Aim of the exercise: Write the listing out again verbatim, leaving nothing out.

Supplied data:
▼
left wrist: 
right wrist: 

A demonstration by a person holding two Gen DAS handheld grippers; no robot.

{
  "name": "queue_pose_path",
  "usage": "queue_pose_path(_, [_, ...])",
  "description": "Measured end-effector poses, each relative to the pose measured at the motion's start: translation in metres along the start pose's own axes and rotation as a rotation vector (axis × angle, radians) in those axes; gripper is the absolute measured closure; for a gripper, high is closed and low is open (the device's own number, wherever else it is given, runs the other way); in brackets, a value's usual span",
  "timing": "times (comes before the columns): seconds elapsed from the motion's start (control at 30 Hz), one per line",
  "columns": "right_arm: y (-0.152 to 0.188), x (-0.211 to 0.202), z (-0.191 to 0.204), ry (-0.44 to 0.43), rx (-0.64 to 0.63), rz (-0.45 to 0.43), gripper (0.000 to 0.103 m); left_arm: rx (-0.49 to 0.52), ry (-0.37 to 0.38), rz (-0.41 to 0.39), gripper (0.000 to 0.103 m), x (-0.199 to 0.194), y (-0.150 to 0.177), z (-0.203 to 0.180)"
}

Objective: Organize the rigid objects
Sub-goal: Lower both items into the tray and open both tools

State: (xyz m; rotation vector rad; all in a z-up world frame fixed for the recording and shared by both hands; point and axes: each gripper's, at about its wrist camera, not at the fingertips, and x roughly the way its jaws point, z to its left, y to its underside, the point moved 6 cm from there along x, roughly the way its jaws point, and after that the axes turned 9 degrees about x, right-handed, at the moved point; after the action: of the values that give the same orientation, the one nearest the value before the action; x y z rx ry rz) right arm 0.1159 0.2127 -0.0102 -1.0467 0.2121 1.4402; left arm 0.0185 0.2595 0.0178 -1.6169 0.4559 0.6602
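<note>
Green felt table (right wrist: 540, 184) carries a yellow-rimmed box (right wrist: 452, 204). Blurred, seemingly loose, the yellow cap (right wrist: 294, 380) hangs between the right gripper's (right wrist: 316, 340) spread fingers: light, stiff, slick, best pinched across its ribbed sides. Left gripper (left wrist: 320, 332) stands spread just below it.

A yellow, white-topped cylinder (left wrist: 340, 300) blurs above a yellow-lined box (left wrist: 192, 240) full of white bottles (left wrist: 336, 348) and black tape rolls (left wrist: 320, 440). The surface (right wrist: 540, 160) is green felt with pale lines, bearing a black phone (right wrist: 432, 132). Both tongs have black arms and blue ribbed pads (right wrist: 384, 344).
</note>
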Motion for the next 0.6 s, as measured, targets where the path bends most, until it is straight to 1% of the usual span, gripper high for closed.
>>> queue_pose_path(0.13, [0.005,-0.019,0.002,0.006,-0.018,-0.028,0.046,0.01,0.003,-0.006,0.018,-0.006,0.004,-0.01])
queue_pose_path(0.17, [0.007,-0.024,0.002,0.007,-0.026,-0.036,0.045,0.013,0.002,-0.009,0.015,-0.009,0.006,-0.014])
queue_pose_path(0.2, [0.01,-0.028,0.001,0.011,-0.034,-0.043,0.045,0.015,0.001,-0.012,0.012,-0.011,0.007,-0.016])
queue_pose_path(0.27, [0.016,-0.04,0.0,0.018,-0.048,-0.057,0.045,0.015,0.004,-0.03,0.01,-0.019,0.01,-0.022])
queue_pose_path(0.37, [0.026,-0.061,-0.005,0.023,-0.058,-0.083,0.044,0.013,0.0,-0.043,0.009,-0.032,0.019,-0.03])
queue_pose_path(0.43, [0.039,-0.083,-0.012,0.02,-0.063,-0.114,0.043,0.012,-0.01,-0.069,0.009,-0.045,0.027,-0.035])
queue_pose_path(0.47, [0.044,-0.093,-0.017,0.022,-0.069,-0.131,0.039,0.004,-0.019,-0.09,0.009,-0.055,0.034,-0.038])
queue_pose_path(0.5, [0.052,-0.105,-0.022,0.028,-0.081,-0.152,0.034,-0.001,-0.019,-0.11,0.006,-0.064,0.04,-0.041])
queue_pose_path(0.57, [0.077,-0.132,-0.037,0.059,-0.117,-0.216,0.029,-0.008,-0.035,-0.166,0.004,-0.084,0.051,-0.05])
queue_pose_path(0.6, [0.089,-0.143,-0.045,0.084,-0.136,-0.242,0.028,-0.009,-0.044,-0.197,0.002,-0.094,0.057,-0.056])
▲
The answer:
left wrist: 
right wrist: 

A demonstration by a person holding two Gen DAS handheld grippers; no robot.

{
  "name": "queue_pose_path",
  "usage": "queue_pose_path(_, [_, ...])",
  "description": "Measured end-effector poses, each relative to the pose measured at the motion's start: translation in metres along the start pose's own axes and rotation as a rotation vector (axis × angle, radians) in those axes; gripper is the absolute measured closure; for a gripper, high is closed and low is open (the device's own number, wherever else it is given, runs the other way); in brackets, a value's usual span",
  "timing": "times (comes before the columns): seconds elapsed from the motion's start (control at 30 Hz), one per line",
  "columns": "right_arm: y (-0.152 to 0.188), x (-0.211 to 0.202), z (-0.191 to 0.204), ry (-0.44 to 0.43), rx (-0.64 to 0.63), rz (-0.45 to 0.43), gripper (0.000 to 0.103 m); left_arm: rx (-0.49 to 0.52), ry (-0.37 to 0.38), rz (-0.41 to 0.39), gripper (0.000 to 0.103 m), x (-0.199 to 0.194), y (-0.150 to 0.177), z (-0.203 to 0.180)"
}

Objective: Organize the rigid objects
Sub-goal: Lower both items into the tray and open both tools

State: (xyz m; rotation vector rad; all in a z-up world frame fixed for the recording and shared by both hands; point and axes: each gripper's, at about its wrist camera, not at the fingertips, and x roughly the way its jaws point, z to its left, y to its underside, the point moved 6 cm from there along x, roughly the way its jaws point, and after that the axes turned 9 degrees about x, right-handed, at the moved point; after the action: of the values that give the same orientation, the one nearest the value before the action; x y z rx ry rz) right arm 0.1159 0.2127 -0.0102 -1.0467 0.2121 1.4402; left arm 0.0185 0.2595 0.0178 -1.6169 0.4559 0.6602
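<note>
Green felt table (right wrist: 540, 184) carries a yellow-rimmed box (right wrist: 452, 204). Blurred, seemingly loose, the yellow cap (right wrist: 294, 380) hangs between the right gripper's (right wrist: 316, 340) spread fingers: light, stiff, slick, best pinched across its ribbed sides. Left gripper (left wrist: 320, 332) stands spread just below it.

A yellow, white-topped cylinder (left wrist: 340, 300) blurs above a yellow-lined box (left wrist: 192, 240) full of white bottles (left wrist: 336, 348) and black tape rolls (left wrist: 320, 440). The surface (right wrist: 540, 160) is green felt with pale lines, bearing a black phone (right wrist: 432, 132). Both tongs have black arms and blue ribbed pads (right wrist: 384, 344).
</note>
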Motion for the next 0.6 s, as measured, targets where the path bends most, until it is straight to 1% of the usual span, gripper high for closed.
>>> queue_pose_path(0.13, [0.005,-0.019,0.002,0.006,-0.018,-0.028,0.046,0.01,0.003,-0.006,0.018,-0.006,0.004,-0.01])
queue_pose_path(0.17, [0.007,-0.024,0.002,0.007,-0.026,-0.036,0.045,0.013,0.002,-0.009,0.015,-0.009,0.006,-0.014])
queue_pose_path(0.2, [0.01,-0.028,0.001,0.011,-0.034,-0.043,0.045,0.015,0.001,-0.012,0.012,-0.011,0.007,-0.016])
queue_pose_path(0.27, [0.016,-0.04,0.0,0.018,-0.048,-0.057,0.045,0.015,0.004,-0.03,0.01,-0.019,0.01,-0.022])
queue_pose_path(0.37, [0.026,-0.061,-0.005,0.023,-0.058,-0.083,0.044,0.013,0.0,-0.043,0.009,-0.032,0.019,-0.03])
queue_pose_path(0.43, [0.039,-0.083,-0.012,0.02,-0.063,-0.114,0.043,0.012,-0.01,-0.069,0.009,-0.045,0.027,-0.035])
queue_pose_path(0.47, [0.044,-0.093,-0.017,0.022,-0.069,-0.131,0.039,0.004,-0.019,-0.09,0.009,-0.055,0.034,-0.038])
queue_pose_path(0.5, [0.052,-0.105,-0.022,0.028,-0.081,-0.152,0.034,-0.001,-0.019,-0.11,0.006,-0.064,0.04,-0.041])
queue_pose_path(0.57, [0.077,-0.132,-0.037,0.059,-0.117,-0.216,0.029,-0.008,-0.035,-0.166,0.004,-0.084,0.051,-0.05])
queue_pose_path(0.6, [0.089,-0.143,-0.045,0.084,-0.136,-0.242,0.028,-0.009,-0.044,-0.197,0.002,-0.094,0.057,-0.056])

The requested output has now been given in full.